- 34
Mikhail Fedorovich Larionov
Description
- Mikhail Fedorovich Larionov
- reclining nude
- signed with initials in Latin l.r.
- oil on canvas
- 71 by 96cm., 28 by 37 3/4 in.
Provenance
Condition
"This lot is offered for sale subject to Sotheby's Conditions of Business, which are available on request and printed in Sotheby's sale catalogues. The independent reports contained in this document are provided for prospective bidders' information only and without warranty by Sotheby's or the Seller."
Catalogue Note
Executed circa 1906-1907
Ilya Zdanevich, who wrote the first biography of Larionov and Goncharova using the pseudonym Eli Eganbiuri, divided Mikhail Larionov's career into three main periods: the Impressionist period (1901-1906), the Primitivist period (1907-1911) and the Rayonist period (1911-1913). Zdanevich tells us that, in 1901, Larionov "became acquainted with the work of Monet, Degas, Gauguin and Cezanne, and started working in their style, thus becoming one of Russia's first impressionists".
During the 1900s Larionov regularly travelled to his home town, Tiraspol, for the summer, where he worked a great deal from nature. These early compositions are very naturalistic in their use of colour and there is a palpable sense of aerial perspective. As Larionov's Impressionism developed, the colours of his brushstrokes became increasingly similar, leading to what the critic Nikolai Punin described in the mid-1900s as a 'unity of painted surface'.
In 1906 Diaghilev invited Larionov to travel to Paris, where he saw the latest French painting in all its variety: Gauguin's posthumous retrospective, Cezanne, the Nabis and the Fauvists. All this made a strong impression on Larionov and inspired him to develop the new techniques which were already becoming evident in his work; he finally moved away from 'coloured dust' (as Larionov himself described it), used to create form, towards Fauvism's 'intensification of colour'.
The work offered here for auction is painted on a canvas with a coarse grain, similar to sackcloth, to which the artist has applied a primer. There are many layers of paint, as well as areas in which the base coat and canvas are visible.
The inscription on the reverse of the canvas, added much later, dates the work to 1902, the earliest phase of Larionov's career, when he was still learning his craft. But this period is characterised by a narrower and more restrained range of colour and elements drawn from sketches from nature. This description also leads us to believe that the picture was painted in Odessa.

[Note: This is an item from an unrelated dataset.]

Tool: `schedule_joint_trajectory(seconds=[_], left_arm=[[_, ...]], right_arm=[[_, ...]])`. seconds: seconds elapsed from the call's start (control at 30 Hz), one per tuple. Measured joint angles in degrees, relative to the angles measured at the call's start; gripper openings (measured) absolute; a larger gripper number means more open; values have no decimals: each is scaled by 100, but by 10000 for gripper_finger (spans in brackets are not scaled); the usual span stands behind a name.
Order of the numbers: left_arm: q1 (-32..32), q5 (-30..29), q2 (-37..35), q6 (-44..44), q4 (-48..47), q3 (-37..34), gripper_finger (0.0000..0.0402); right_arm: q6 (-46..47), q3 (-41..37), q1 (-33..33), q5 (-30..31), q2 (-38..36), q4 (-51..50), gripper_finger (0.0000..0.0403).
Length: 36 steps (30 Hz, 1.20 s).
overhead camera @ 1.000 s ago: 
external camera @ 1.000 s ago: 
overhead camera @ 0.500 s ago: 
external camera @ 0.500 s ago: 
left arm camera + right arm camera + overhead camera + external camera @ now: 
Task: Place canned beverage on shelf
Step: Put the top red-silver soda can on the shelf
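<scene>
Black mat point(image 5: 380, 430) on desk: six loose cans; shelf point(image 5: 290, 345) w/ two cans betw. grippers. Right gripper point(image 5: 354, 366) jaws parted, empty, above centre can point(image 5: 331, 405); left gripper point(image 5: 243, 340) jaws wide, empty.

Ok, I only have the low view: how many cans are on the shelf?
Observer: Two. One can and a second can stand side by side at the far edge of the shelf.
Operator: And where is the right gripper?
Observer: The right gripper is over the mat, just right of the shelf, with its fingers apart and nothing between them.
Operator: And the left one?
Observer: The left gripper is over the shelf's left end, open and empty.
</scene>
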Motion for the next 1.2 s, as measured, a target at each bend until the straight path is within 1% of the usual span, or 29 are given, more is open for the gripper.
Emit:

Larionov probably spent as much time in Odessa as in Tiraspol, where he spent his summer holidays until 1910. It was here in the south of Russia that Larionov painted his series of bathing women between 1904 and 1906.
The angle of the woman lying on a white sheet with blue highlights is simultaneously both traditional and complex. The set-up and pose of the model in this painting would later be the departure point for Larionov's famous series of Venuses in 1912. The artist endowed them with recognisable characteristics: a generalised form contained within a broad outline, a fairly limited palette of colours and a rejection of depth (fig.1).
One can see a comparable structure in the layers of colour in A Provincial Dandy (1907-1909) and A Walk with a Rose (1906-1907) (figs.2 and 3) and at the same time one can also feel the 'impressionist shimmer' in his painting. Stylistic considerations give good reason to suggest the picture was painted during the so-called 'proto-Primitivist' period, when Larionov was moving from Impressionism to his synthetic phase.